Мрак (Вулин) - страница 43

Рядом стояла и информация обо мне, о моем статусе, та информация, которая стала клеймом, поплавком, за который я держался, и ядром, которое меня тянуло вниз. Рядом с моим совсем неважным и незначительным именем стояло самое важное и значительное определение: беженец. И как бы я не старался слиться с новым миром, как не старался убежать от прошлого, мои документы не давали этого сделать, определяя меня беспощадно и жестко, сдавая меня с потрохами, и чтобы я не делал в жизни, я прежде всего был тем, что было написано на этом картоне – беженец. И моя жизнь была этим куском пластика и каждый раз, когда мне нужно было показывать свои документы, например, когда нужно было купить билеты, или когда я искал работу, или когда шел получать причитающееся мне следование масла, муки, макарон и кем-то ношеных когда-то футболок или обуви, то слово беженец, подкрепленное печатями, связывало меня по рукам, не давая возможности побега. Слово, закатанное в пластик, грубое чужое слово слово, написанное мягкой родной кириллицей, – беженец. Так рассказывал наш товарищ и голос его начал опадать: становился все тише, все неуверенней, все несвязней. Видимо он по привычке опустил голову, скрываясь от взглядов, и мы напрягали слух, чтобы слышать его, поскольку кроме его слов никаких других звуков не было. Была лишь все более густая болотистая вода, вода, чья тяжесть росла и чей холод увеличивался. Была ненадежная земля третьего уровня и между ними человеческий голос, голос нашего друга, голос, который исповедуется нам на высоте всего полметра до воды, всего полметра до смерти.

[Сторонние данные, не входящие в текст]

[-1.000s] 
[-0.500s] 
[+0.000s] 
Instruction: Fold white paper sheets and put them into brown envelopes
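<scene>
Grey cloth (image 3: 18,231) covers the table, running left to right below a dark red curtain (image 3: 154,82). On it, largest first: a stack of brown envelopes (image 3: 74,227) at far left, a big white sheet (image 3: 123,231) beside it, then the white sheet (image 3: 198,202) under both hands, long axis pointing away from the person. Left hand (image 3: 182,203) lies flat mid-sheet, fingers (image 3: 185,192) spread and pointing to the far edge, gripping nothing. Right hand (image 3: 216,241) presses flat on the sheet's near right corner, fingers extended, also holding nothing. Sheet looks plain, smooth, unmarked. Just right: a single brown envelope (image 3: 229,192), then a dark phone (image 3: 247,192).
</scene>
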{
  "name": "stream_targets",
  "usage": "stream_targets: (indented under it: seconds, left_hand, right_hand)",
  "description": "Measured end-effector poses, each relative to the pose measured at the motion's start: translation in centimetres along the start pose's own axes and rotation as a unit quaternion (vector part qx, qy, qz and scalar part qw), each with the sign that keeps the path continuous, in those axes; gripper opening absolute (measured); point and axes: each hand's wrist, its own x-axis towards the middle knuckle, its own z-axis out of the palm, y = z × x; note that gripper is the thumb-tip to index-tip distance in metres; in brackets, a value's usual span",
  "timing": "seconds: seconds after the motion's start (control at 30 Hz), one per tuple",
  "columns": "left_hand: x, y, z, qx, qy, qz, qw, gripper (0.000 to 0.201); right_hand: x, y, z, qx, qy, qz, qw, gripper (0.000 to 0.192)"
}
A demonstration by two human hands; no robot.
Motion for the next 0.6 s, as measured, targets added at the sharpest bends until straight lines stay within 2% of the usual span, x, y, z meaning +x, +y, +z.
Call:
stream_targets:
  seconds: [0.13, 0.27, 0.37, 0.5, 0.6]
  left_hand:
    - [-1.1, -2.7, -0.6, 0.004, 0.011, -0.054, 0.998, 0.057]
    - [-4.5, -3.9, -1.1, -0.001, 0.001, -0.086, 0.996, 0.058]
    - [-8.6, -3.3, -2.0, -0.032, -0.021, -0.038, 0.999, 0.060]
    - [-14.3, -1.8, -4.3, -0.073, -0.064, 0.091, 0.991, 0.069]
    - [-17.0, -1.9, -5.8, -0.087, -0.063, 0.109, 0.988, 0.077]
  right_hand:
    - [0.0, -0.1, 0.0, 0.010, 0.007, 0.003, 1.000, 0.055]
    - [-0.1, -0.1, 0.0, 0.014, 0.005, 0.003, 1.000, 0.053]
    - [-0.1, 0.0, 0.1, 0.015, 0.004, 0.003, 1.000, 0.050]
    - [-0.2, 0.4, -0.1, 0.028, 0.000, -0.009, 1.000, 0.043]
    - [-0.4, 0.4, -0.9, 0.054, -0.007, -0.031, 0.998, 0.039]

– Все, что было у меня, все, что я сэкономил, все, что я собрал, отказывая себе в насущном: еде, мягком новом матрасе или снятой квартире, где я не делил бы с другими людьми общее пространство, все, что я смог оторвать от себя и своих желаний, я отдал адвокату – энергичному молодому человеку, который непрерывно поправлял свой светлый ускользающий от него галстук, не желавший спокойно лежать на его рубашке женского цвета. Он небрежно взял синий почтовый конверт для писем, не считая кинул в верхний ящик письменного стола – большого и блестящего, и за эти деньги продал мне обещание, что я быстро стану владельцем документов, где будет написано, что я гражданин. Гражданин Сербии. И я начал обходить присутственные места, собирать бумаги с печатями и подписями, которым казалось нет конца, сгибать голову перед высокомерными конторскими крысами, которые ненавидели каждого, кто возникал у окошечка, за которым они сидели. Я узнавал их всех, знал, кто за каким окошечком сидит, знал их привычки и мне не составляло труда ждать и стыдливо улыбаться, когда они, устав от моих вопросов, начинали нервно шипеть ответы сквозь зубы.